Would be interesting to get a list of those 40 papers mentioned

tipsytoad · on Feb 3, 2023

Came here to say the same thing, but a few off the top of my head

  - attention is all you need
  - image is worth 16x16 words (vit)
  - openai clip
  - transformer XL
  - memorizing transformers / retro
  - language models are few shot learners (gpt)

A few newer papers

  - recurrent block wise transformers
  - mobilevit (conv + transformer)
  - star (self taught transformer)

albertzeyer · on Feb 3, 2023

Most of these papers you list are about the model, and there is the original Transformer paper, and most of the others are some variations of the Transformer.

I think to get into the field, to get a good overview, you should also look a bit beyond the Transformer. E.g. RNNs/LSTMs are still a must learn, even though Transformers might be better in many tasks. And then all those memory-augmented models, e.g. Neural Turing Machine and follow-ups, are important too.

It also helps to know different architectures, such as just language models (GPT), attention-based encoder-decoder (e.g. original Transformer), but then also CTC, hybrid HMM-NN, transducers (RNN-T).

Diffusion models is also another recent different kind of model.

But then, what comes really short in this list, are papers on the training aspect. Most of the papers you list do supervised training, using cross entropy loss. However, there are many others:

You have CLIP in here, specifically to combine text and image modalities.

There is the whole field on unsupervised or self-supervised training methods. Language model training (next label prediction) is one example, but there are others.

And then there is the big field on reinforcement learning, which is probably also quite relevant for AGI.

JKCalhoun · on Feb 3, 2023

We should have an Ask HN where the people in the know can agree on 40 papers that the rest of us idiots can go out and consume.

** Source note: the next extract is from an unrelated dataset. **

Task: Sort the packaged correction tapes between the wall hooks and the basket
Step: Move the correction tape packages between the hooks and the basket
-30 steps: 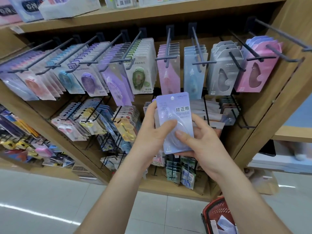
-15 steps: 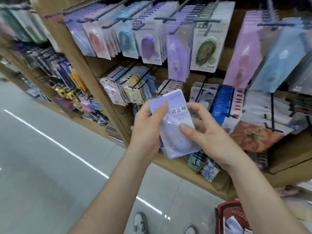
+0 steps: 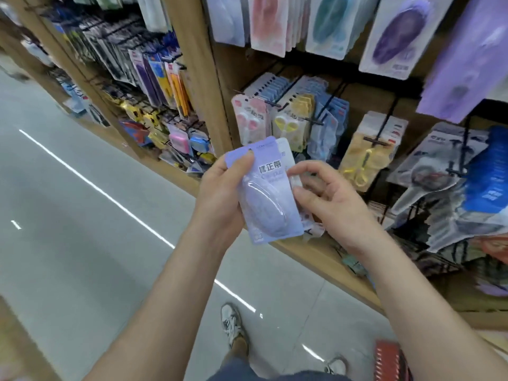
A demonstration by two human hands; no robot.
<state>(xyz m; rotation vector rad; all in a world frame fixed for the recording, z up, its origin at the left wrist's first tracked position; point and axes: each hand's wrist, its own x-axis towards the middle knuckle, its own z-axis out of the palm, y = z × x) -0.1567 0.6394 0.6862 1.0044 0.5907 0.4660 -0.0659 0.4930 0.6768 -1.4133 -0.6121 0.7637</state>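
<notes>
A lilac packaged correction tape (image 3: 268,199) is tilted in front of me, with at least one more white-backed pack (image 3: 286,155) stacked behind it. My left hand (image 3: 220,193) grips the stack's left edge, thumb on the top corner. My right hand (image 3: 327,199) holds the right side, thumb touching the front pack and fingers curled behind. More correction tapes (image 3: 390,34) hang on wall hooks along the top. A red basket (image 3: 390,361) shows at the bottom right, mostly hidden by my right forearm.
Wooden shelving (image 3: 198,75) carries packaged scissors (image 3: 288,122) and other stationery on black hooks (image 3: 379,133). A shelf ledge (image 3: 330,259) juts out below my hands. Grey tiled floor (image 3: 82,229) spreads left; my shoes (image 3: 232,325) stand beneath.
The view has swung left and down, so the upper hook rows slid up and right. The pack stack dropped lower and tilted, and my right thumb shifted toward its right edge.
</notes>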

alan-stark · on Feb 3, 2023

Here it is: https://news.ycombinator.com/item?id=34641359

alostpuppy · on Feb 3, 2023

This idiot would love it explained to me as well.

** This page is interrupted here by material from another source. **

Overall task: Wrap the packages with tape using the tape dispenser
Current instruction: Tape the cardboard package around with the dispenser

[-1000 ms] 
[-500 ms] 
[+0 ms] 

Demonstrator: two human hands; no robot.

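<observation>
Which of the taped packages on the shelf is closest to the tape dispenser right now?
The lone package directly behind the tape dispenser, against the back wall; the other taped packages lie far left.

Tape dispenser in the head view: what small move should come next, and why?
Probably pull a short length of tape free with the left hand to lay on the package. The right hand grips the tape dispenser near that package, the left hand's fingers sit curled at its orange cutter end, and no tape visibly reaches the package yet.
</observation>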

tipsytoad · on Feb 3, 2023

Lol true, and I'm currently working on a project leveraging a clip model which is why my answer is largely skewed towards vision transformers. By no means a complete list :)

TuringNYC · on Feb 3, 2023

I keep getting CXOs asking for an ELI5 (or ELI45 for that matter) of how Transformers, LLMs, and Diffusion Models work. Any suggestions for a non-technical audience (paid items are fine, we can purchase).

cookingrobot · on Feb 3, 2023

This is quite a gentle introduction to Diffusion models, from the YouTube channel Computerphile.

https://youtu.be/1CIpzeNxIhU

nvrmnd · on Feb 3, 2023

I got a let out of Karpathy's video lectures on youtube, for example: https://www.youtube.com/watch?v=kCc8FmEb1nY

He mentions a few of the bigger papers in multilayer perceptrons (aka deep networks) such as attention is all you need, I think a good place to dive in before coming back to visit some fundamentals.

w-m · on Feb 3, 2023

Maybe ask him on Twitter for it?

username3 · on Feb 3, 2023

They asked on Twitter and he didn’t reply. We need someone with a blue check mark to ask. https://twitter.com/ifree0/status/1620855608839897094

alephxyz · on Feb 3, 2023

Try asking @ilyasut directly

9999 · on Feb 3, 2023

I would also really like to see that list of 40 papers.

robsun · on Feb 3, 2023

Please, upvote parent comment :). I guess there is a lot of people who are wondering which papers he read.